[Opening Records provided section]
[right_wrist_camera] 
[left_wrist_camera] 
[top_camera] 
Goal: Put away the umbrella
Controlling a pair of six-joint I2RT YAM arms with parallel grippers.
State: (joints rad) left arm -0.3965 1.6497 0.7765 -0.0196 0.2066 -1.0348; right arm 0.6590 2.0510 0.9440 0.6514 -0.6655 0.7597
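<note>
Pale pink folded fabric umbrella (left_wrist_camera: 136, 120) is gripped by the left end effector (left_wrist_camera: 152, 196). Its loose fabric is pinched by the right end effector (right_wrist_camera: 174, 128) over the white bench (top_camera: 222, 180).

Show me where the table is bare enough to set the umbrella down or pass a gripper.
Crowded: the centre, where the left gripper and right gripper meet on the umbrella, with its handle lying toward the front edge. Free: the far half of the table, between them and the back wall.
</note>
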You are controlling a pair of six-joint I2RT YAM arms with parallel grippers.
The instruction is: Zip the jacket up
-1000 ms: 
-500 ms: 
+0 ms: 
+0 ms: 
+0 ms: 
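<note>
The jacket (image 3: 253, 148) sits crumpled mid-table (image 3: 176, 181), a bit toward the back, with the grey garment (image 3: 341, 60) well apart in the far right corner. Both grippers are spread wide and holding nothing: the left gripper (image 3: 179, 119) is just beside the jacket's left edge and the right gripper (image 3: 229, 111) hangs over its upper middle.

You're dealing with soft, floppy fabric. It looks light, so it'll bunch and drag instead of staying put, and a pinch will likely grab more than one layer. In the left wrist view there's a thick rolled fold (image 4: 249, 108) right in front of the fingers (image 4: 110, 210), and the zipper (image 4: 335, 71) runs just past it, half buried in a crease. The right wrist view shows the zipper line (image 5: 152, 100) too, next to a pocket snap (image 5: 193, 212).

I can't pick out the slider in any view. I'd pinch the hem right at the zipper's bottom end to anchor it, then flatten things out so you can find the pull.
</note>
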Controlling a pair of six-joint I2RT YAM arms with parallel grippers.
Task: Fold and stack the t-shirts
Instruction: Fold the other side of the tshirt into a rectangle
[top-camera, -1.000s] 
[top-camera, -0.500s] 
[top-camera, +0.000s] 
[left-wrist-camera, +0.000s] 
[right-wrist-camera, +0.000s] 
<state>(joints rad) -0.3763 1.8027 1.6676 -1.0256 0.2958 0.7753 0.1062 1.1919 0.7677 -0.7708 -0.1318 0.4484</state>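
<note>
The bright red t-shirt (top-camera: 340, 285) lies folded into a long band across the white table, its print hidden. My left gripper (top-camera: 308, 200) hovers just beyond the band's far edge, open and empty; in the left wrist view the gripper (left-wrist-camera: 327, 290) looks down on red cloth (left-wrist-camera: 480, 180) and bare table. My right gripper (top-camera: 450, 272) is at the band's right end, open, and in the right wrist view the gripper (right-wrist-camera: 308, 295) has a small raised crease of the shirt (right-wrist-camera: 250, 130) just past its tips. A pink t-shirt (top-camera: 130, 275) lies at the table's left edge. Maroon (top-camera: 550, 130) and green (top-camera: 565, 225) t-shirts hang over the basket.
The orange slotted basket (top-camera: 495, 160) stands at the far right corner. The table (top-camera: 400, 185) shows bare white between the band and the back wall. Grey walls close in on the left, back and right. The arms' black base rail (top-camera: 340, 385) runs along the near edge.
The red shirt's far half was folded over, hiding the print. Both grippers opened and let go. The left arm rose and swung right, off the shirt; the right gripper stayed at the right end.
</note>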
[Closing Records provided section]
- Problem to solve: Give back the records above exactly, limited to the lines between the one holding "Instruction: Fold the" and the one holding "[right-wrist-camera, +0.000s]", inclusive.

- Output of the task:
Instruction: Fold the other side of the tshirt into a rectangle
[top-camera, -1.000s] 
[top-camera, -0.500s] 
[top-camera, +0.000s] 
[left-wrist-camera, +0.000s] 
[right-wrist-camera, +0.000s] 

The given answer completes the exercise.